Observar deve ser legal, observar sem ser pressionada. Mas será que a ponte quer estar lá? Ou ela também está sendo obrigada a ficar parada, talvez, ela quisesse ser um avião.

Eu queria ser um gato, um bolo de pistache, macarrão com queijo, uma pipoca salgada, assentos de cinema, botas coloridas, palcos, microfones, guitarras, estrelas, câmeras fotográficas, tintas de cabelo, livros, queijo quente, lábios, lábios vermelhos, lábios ressecados e brancos.

Eu queria ser muita coisa, eu sonhava em ser muitas coisa.

Mas,

Eu não queria ser eu, eu não queria viver a minha vida.

Injusto.





Se eu me concentrasse, poderia ouvir os murmúrios, como sussurros, em todo lugar.

Eles podiam ficar em silencio, eu não gosto de barulho, ou talvez goste, eu não sei.

Se eu me concentrasse no horizonte, e desfocasse os olhos, eu poderia ver as luzes dos faróis dos carros como flashes de vidas passadas.
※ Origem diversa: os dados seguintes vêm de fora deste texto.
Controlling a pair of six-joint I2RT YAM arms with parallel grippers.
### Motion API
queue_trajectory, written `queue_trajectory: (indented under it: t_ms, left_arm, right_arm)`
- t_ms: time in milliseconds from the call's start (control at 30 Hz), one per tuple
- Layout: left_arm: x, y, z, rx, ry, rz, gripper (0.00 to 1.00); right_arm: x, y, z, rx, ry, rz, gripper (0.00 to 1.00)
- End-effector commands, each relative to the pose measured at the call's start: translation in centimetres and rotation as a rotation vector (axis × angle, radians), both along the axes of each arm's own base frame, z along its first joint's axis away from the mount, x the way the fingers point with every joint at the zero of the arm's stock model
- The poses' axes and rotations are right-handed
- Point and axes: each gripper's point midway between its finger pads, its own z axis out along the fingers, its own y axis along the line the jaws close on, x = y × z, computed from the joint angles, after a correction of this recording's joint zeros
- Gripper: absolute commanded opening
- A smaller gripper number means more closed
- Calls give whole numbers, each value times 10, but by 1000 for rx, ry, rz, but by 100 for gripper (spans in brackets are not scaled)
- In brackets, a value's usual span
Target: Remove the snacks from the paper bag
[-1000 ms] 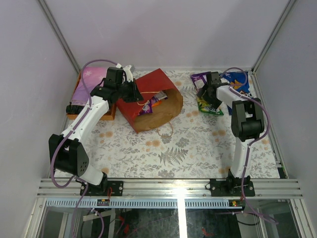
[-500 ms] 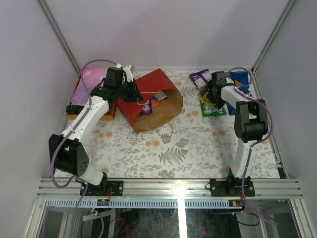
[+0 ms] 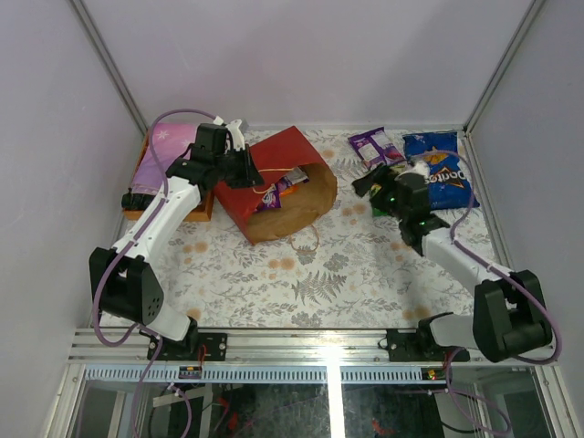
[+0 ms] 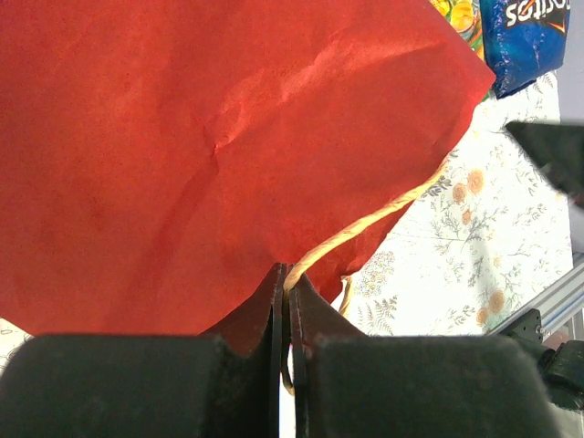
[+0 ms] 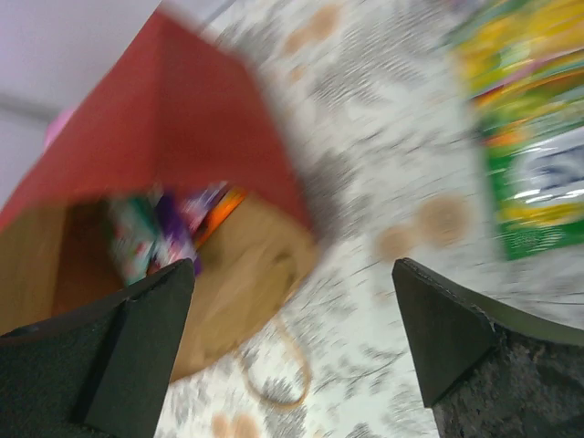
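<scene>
Left wrist: gripper (image 4: 284, 271) pinching creased red paper bag (image 4: 210, 137).

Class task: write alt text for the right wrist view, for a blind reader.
The right gripper, open, faces the red paper bag lying on its side, its brown mouth showing purple, green and orange packets inside. A green and yellow packet lies on the flowered tablecloth at right; the view is blurred.
</scene>
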Motion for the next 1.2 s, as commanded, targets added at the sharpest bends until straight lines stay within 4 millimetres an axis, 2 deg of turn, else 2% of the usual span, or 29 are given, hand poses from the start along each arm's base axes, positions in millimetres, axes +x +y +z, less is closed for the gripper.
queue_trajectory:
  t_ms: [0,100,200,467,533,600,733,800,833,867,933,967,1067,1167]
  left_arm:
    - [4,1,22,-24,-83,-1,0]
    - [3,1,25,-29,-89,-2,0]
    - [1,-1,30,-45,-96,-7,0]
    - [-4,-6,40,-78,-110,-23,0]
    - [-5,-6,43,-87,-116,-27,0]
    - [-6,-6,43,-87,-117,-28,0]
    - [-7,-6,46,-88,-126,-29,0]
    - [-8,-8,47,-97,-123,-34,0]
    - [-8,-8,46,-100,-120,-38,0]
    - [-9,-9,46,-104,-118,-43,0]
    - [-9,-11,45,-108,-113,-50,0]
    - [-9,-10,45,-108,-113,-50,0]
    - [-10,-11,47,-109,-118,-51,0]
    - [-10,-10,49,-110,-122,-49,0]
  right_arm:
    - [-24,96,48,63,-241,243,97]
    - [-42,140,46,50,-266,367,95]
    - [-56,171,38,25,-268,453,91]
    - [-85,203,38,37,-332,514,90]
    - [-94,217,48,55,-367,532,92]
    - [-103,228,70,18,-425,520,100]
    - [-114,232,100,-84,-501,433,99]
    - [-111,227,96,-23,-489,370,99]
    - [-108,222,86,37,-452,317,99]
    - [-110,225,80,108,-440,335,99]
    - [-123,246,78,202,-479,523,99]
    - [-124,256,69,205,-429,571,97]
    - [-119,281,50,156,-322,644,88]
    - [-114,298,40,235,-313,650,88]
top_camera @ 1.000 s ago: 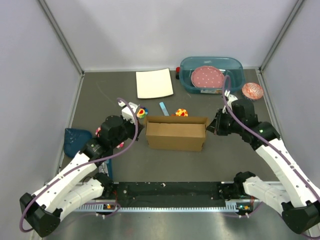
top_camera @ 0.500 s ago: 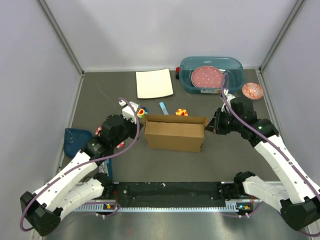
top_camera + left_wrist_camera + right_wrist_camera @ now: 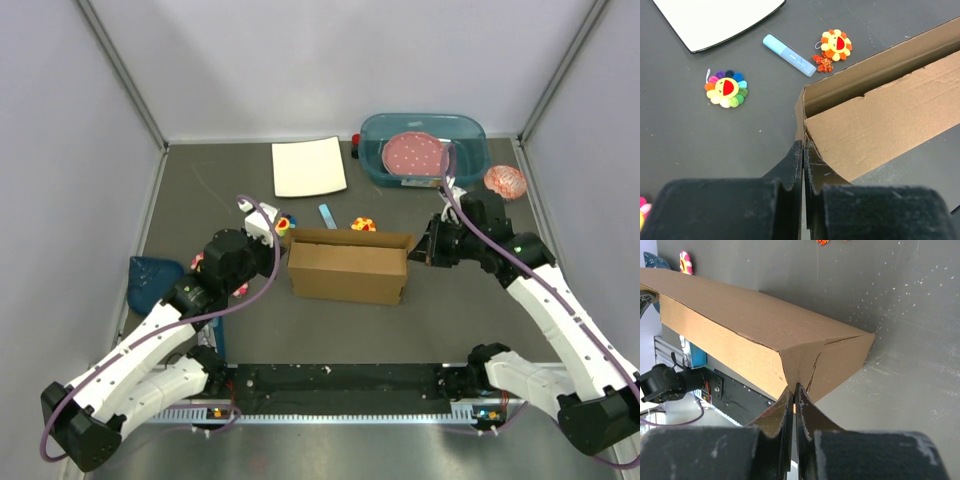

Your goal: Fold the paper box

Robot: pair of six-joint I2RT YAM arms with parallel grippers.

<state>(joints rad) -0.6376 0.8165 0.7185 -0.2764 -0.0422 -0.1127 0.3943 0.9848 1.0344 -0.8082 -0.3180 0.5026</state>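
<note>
left jaws: pressed almost together, pinching the thin upright wall at the left end corner of the plain brown corrugated cardboard box (image 3: 880, 125).
right jaws: closed to a sliver too, nipping the creased corner at the box's right end, seen close in the right wrist view.
box: on the dark grey counter (image 3: 220, 190), midway between the two arms, with a long side facing the bases. its walls are up, its top is open, and one long panel leans inward over the cavity.
neighbours: a light blue tube (image 3: 789, 55) and an orange flower charm (image 3: 836, 44) lie just behind the box. a rainbow flower charm (image 3: 726, 89) lies off its left end. all three are apart from it.
step in hand: as i judge it, the walls are raised and both ends are held to steady the half-formed box. the closing fold is not yet made.
next move: likely one end must be let go so those jaws can press the leaning panel down and tuck it. the other end should stay held so the light box neither slides nor springs open.
</note>
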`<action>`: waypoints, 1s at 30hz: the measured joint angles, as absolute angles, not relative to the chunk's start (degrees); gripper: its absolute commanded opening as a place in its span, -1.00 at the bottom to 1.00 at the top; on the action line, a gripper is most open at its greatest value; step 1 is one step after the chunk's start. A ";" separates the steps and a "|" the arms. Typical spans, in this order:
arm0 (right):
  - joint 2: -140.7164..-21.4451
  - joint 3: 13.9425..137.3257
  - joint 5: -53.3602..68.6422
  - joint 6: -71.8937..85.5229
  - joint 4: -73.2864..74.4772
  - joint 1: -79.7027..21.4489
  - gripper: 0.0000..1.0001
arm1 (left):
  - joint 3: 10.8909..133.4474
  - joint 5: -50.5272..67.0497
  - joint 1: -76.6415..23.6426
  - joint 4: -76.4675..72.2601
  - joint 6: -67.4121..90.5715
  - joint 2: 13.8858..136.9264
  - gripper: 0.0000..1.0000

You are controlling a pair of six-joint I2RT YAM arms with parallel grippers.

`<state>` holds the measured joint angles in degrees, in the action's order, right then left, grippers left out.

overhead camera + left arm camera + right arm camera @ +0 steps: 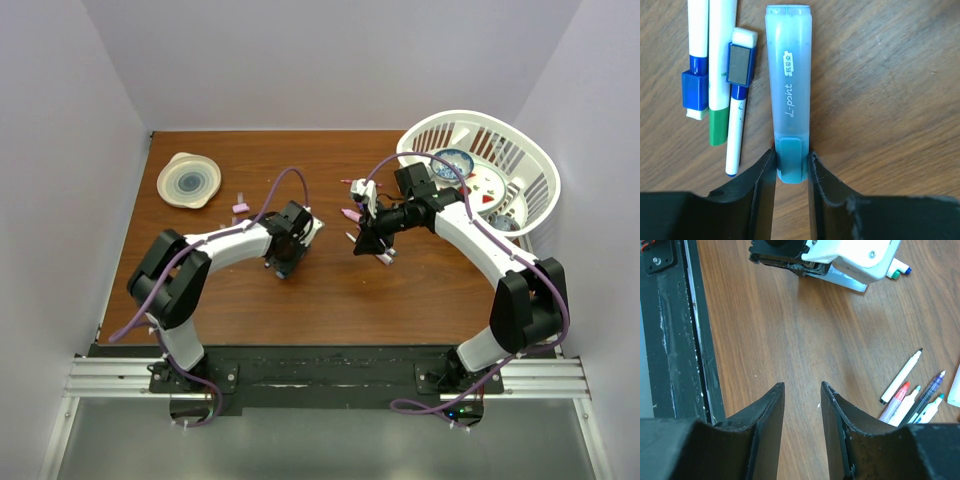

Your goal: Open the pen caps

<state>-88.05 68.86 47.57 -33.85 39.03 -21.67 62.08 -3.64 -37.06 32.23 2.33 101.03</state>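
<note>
Caps first, reading from your left: past the pale round dish [188,180] at the far left of the table [320,310], two small pink caps [240,206] lie loose on the wood.

Next comes your left gripper [791,153]. In its wrist view you see, from the left, a white pen with a blue cap [694,90], a white pen with a green end [719,125] touching it, and a short marker with a grey pad [740,64] at its head. Just right of those lies the teal highlighter [788,75], flat on the wood. Its darker teal cap [791,169] sits between your left jaws, with one finger against each side, pinching it.

Your right gripper [802,385] hangs over bare wood, jaws spread with nothing between them. To its right in that wrist view a cluster of slim pens [902,375] lies side by side with bare tips, coloured black, pink, purple and teal.

At the far right stands a white slatted basket [540,180] with dishes inside.
</note>
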 measured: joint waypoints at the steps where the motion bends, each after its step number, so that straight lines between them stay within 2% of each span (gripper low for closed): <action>1: -88.05 68.84 47.62 -34.13 39.13 -21.67 -0.21 | 62.06 -3.38 -37.08 32.18 2.37 101.01 -0.92; 3: -88.05 68.75 47.83 -34.89 39.35 -21.67 -0.14 | 61.89 -2.07 -37.08 31.83 2.39 100.79 -1.00; 8: -87.66 66.02 51.13 -39.70 39.40 -21.67 0.00 | 59.40 8.27 -37.15 29.80 2.72 98.54 -1.00; 12: -85.36 60.03 53.56 -48.25 39.72 -21.80 0.29 | 57.30 20.69 -37.17 28.08 3.44 96.18 -1.00; 16: -81.47 54.24 53.52 -57.25 39.24 -22.83 0.49 | 56.58 31.57 -37.21 26.28 3.84 96.01 -1.00; 19: -77.82 50.78 52.51 -62.85 38.09 -24.82 0.51 | 56.38 39.16 -37.21 25.32 3.92 96.07 -1.00; 26: -74.94 47.18 47.37 -67.70 33.39 -31.29 0.47 | 56.38 48.73 -37.26 23.11 5.56 97.25 -1.00; 30: -74.96 45.71 44.16 -67.59 30.00 -34.20 0.34 | 56.36 51.27 -37.32 22.06 6.61 97.54 -1.00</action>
<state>-74.96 45.71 44.16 -67.59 30.00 -34.20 56.36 51.27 -37.32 22.06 6.61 97.54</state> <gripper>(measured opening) 0.713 0.316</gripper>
Assim como eu fazia agora.

Eu estava sentada no chão, meus joelhos batiam no meu queixo, eu podia facilmente passar as mãos por entre minhas pernas, as juntando mais, em forma de um casulo protetor e quente. Minha mão direita segurava a ponta do meu cabelo, dando pequenas voltas, o enrolando e o embolando. Ele estava sujo, oleoso e embaraçado, pinicava, mas eu gostava, uma parte de mim gostava, afinal, ele sempre foi assim.

Eu poderia olhar para o lado, ver a grande bagagem de couro de oncinha sendo molhada por leves pingos da água que caiam das nuvens tristes e melancólicas. Será que eu falava para a senhora de cabelos vermelhos e encaracolados com um queixo proeminente que uma parte da sua bagagem estava para fora do toldo branco, assim como meus pés?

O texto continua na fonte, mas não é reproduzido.